Recipes - Kale, Potato and Bacon Pizza
No one will miss the tomato sauce with this vibrant pizza topped with thinly sliced potatoes, fresh kale and plenty of salty bacon. Cut into small pieces, this one makes a delightful appetizer.
- 6 slices Applegate Natural or Organic Sunday Bacon
- Kosher salt and freshly ground black pepper
- 1 medium or 2 small potatoes, very thinly sliced (preferably on a mandoline)
- 2 large kale leaves
- 2 cloves garlic, very thinly sliced
- 2 tablespoons olive oil
- 1 pound pizza dough
- 1 cup shredded Gruyère cheese
- Preheat the oven to 475°F.
- Cook the bacon in a heavy skillet until almost crisp. Remove from the heat and drain on paper towels. Tear the bacon into large pieces.

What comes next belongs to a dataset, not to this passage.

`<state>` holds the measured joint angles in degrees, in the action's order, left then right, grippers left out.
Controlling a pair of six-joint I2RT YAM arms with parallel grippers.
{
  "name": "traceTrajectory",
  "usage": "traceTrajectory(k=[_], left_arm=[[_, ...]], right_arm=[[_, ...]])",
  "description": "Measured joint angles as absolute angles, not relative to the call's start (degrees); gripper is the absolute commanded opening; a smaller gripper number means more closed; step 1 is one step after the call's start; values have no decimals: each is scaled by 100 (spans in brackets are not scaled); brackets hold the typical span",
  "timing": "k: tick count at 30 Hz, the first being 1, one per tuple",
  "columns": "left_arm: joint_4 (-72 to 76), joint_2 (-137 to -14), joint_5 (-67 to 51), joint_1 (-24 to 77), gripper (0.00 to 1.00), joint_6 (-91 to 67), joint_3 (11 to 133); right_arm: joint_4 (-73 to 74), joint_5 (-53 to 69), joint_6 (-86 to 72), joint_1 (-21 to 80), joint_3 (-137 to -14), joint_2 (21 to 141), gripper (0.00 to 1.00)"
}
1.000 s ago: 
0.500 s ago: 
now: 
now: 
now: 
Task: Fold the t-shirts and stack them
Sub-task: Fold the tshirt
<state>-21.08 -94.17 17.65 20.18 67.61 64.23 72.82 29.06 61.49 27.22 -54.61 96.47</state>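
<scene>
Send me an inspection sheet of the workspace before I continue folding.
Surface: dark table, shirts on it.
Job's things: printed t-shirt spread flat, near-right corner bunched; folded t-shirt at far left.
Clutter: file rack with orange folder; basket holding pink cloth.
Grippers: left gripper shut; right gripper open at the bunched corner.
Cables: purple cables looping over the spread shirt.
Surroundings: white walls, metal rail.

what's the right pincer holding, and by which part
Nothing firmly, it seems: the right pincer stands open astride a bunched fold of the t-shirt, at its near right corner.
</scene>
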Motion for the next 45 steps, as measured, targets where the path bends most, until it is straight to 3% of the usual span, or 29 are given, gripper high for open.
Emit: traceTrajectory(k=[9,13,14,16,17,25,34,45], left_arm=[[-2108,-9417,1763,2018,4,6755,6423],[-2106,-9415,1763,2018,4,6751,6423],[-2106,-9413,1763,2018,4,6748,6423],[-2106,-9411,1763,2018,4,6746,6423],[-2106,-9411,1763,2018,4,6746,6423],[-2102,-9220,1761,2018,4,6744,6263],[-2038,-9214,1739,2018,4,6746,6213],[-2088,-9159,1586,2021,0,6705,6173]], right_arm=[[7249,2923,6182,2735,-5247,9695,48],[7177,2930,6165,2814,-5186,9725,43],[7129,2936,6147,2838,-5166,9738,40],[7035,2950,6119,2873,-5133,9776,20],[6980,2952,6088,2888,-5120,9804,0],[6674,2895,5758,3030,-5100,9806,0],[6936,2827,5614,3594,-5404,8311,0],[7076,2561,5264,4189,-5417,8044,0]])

- Meanwhile, dissolve ½ teaspoon salt in a small bowl of warm water. Add the potatoes and let sit while you prepare the rest of the ingredients.
- Remove the ribs from the kale leaves and discard. Chop the leaves and toss with the garlic, 1 tablespoon olive oil, ½ teaspoon salt and ¼ teaspoon pepper. Set aside.
- If making one large pizza, stretch the dough to fit a large rimmed baking sheet. If making 2 pizzas, divide the dough in half and shape as desired. Sprinkle the cheese over the dough. Scatter the kale and garlic over the cheese. Drain the potatoes and pat dry. Arrange the potatoes over the pizza, drizzle with the remaining 1 tablespoon olive oil and season lightly with salt and pepper. Scatter the bacon over the pizza.
- Bake the pizza until golden brown and bubbling, about 15 minutes for 1 large pizza, 10–12 minutes for 2 smaller pizzas. Remove from the oven, slice and serve.